### [Exercise directions]
How do the lines below between the ones holding "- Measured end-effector" and "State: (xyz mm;", inclusive, read? Give them again exactly, with no other lines.

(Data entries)

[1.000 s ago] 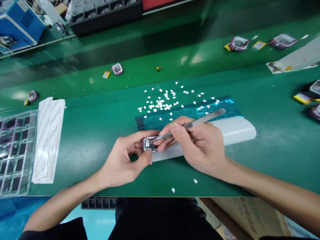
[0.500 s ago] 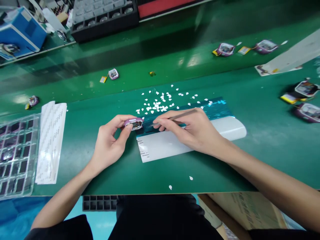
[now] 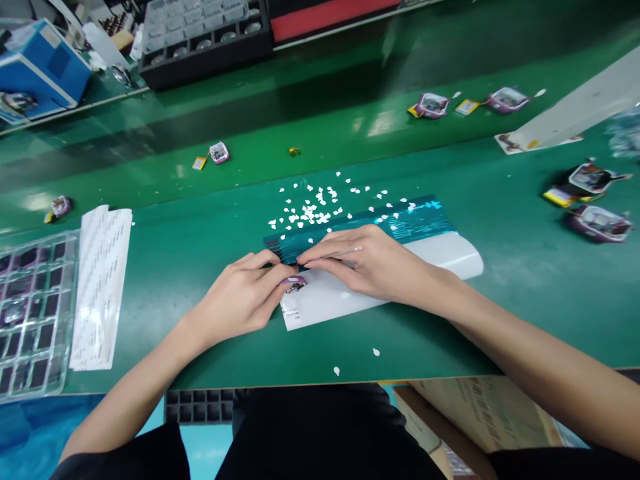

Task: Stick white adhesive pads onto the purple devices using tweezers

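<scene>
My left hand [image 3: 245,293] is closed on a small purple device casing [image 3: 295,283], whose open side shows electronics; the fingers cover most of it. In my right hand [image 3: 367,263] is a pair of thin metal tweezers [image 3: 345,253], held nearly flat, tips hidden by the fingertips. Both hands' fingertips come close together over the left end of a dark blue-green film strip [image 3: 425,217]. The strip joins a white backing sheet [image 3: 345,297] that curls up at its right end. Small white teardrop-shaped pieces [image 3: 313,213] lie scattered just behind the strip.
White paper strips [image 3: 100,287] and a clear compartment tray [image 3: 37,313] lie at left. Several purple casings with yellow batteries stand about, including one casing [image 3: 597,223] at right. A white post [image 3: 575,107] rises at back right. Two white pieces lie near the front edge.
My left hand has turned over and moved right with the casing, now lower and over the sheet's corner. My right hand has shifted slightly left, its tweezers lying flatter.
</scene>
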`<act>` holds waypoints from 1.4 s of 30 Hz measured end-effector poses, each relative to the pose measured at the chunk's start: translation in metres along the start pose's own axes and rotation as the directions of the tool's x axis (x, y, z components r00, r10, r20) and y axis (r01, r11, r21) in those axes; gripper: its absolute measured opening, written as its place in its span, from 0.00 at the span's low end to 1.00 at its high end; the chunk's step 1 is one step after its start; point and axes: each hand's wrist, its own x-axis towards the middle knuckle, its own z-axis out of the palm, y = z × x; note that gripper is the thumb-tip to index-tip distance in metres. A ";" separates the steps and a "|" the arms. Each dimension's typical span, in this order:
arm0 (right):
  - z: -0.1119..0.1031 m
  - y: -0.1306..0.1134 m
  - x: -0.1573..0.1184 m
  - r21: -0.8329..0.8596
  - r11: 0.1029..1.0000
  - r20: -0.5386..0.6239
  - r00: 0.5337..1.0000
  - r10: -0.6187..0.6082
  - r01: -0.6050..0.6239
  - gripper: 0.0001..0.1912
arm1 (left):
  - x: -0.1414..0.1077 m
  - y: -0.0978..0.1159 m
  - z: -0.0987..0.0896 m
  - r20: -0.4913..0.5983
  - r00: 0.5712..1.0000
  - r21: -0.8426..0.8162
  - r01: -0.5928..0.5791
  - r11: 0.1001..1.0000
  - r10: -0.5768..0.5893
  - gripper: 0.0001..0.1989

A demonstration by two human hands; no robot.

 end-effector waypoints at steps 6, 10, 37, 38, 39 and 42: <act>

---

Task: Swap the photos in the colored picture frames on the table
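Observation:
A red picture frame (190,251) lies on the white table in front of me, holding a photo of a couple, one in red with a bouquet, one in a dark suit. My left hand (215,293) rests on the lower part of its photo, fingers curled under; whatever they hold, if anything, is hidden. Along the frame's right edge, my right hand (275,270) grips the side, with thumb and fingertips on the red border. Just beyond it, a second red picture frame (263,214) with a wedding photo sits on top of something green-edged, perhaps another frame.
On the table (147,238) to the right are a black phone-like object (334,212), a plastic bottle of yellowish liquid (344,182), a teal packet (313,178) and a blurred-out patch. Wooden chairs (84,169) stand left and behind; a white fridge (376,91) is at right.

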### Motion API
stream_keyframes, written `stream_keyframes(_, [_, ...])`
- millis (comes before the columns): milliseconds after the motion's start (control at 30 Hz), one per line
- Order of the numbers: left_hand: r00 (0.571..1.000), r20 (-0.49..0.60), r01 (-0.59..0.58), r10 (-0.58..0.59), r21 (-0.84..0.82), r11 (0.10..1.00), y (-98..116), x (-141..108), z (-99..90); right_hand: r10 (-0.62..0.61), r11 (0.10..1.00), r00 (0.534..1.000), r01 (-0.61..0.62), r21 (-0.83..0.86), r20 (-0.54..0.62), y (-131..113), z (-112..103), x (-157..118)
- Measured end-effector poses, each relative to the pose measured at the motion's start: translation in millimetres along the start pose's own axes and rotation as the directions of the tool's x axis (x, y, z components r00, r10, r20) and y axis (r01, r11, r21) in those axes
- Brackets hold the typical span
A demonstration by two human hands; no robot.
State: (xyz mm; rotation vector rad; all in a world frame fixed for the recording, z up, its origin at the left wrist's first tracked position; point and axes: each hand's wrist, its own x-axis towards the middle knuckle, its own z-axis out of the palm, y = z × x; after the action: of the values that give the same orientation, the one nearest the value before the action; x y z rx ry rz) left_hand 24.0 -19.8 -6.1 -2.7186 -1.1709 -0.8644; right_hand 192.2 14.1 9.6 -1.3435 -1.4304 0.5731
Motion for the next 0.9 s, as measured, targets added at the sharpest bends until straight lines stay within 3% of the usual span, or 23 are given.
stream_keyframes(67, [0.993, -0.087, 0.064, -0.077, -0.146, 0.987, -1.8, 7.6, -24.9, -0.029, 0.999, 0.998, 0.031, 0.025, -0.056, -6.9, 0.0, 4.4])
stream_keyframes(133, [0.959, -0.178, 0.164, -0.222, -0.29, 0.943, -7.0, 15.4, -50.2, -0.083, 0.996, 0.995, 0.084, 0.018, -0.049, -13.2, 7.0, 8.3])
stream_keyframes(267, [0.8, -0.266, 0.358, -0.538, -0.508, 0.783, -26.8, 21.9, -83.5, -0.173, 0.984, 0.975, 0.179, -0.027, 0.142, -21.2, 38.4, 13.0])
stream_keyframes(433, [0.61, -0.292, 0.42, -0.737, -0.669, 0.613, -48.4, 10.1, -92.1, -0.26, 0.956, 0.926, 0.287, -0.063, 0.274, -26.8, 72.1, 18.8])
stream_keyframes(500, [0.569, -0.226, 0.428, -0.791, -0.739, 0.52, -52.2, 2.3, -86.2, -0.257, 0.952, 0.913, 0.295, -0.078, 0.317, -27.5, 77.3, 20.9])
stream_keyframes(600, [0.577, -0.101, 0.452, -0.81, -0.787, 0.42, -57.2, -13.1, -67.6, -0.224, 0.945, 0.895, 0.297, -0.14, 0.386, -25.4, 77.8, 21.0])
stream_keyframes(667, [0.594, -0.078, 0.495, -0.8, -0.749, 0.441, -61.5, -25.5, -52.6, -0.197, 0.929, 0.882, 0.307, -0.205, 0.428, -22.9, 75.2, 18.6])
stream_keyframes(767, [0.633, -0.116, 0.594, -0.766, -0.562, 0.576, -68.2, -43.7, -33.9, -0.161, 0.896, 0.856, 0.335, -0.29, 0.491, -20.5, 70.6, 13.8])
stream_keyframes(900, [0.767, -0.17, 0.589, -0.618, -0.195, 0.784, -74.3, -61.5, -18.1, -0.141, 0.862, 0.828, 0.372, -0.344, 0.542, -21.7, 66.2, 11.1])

### [Answer space]
- Measured end-effector poses, each relative to the pose measured at the motion's start: translation in millimetres along the start pose's own axes and rotation as the directions of the tool's x axis (x, y, z components r00, r10, r20) and y axis (r01, r11, r21) in those axes
- Brackets hold the typical span
A demonstration by two human hands; no robot.
State: (xyz mm; rotation vector rad; all in a world frame fixed for the recording, z up, its origin at the left wrist's first tracked position; point and axes: each hand's wrist, its own x-axis towards the middle knuckle, its own z-axis out of the palm, y = z × x; after the action: of the values that give the same orientation, the one nearest the value before the action; x y z rx ry rz) left_hand 24.0 -19.8 -6.1 -2.7186 -1.1709 -0.8644; right_hand 192.2 14.1 9.6 -1.3435 -1.4304 0.5731

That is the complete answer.